Z transu wyciągnęło ją dopiero zamknięcie się drzwi przez blondwłosą kobietę. Elaine wzdrygnęła się, wyciągając widelczyk i wbijając go w ciastko. Szybko je zjadła. Przeznaczyła jedynie parę sekund na nacieszenie się w spokoju jego smakiem, płacąc szybkim ruchem kartą, a następnie podnosząc się z zamiarem wyjścia.

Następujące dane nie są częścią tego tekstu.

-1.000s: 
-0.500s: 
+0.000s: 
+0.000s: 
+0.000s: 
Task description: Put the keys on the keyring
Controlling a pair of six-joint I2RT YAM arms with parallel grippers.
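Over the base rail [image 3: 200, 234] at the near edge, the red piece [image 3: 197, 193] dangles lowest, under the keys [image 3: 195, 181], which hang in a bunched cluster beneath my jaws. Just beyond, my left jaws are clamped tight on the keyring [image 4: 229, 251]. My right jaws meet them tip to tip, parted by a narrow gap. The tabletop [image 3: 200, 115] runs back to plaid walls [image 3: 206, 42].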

Wtem jednak zauważyła kątem oka czyiś ruch, lecz zanim mogła zareagować już zdążyła poczuć jak na kogoś wpada. A przynajmniej wpadłaby, gdyby nie jej gwałtowny ruch ręką, który pozostawił szparę, między nią a (jak się okazało) mężczyzną. Uniosła swoją głowę nieznacznie do góry, przeszywając go wzrokiem. Z jej gardła wydobyło się warknięcie, udało jej się je jednak stłumić, kiedy zdała sobie sprawę z tego, że najwyraźniej nie miał ukrytych zamiarów i po prostu na siebie wpadli. Nieco się uspokoiła.
— Jeśli mi wybaczysz – powiedziała uśmiechając się delikatnie i nieco odsuwając go ręką, aby go wyminąć. Nie przeprosiła, ale takowych przeprosin nie wymagała również od niego. Deal? Deal. Wolałaby jak najszybciej zapomnieć o tym, że wpadła właśnie na nieznajomego mężczyznę.
Karo?
Od Karo, 20.07.665
OdpowiedzUsuńDziewczyna poszła. Tak po prostu, bez żadnych skropułów, ulotniła się z miejsca zdarzenia. Karo w sumie też musiał już iść, wyszedł z kawiarni, odnalazł wzrokiem srebrnego sedana i odjechał. Jechał dłuższą chwilę, przełączając między różnymi radiami, słuchając wszystkich możliwych wiadomości. Jak na szefa mafii, musiał być doinformowany. Dojechawszy do siedziby swojej małej organizacji, nie tracił dużo czasu i od razu wparował do budynku. Wszyscy przywitali go w ciszy, bez zbędnego podawania rąk, czy innych takich.
- Jakieś specjalne informacje? Oprócz tego, że za rok wszyscy umrzemy - zapytał się entuzjastycznie.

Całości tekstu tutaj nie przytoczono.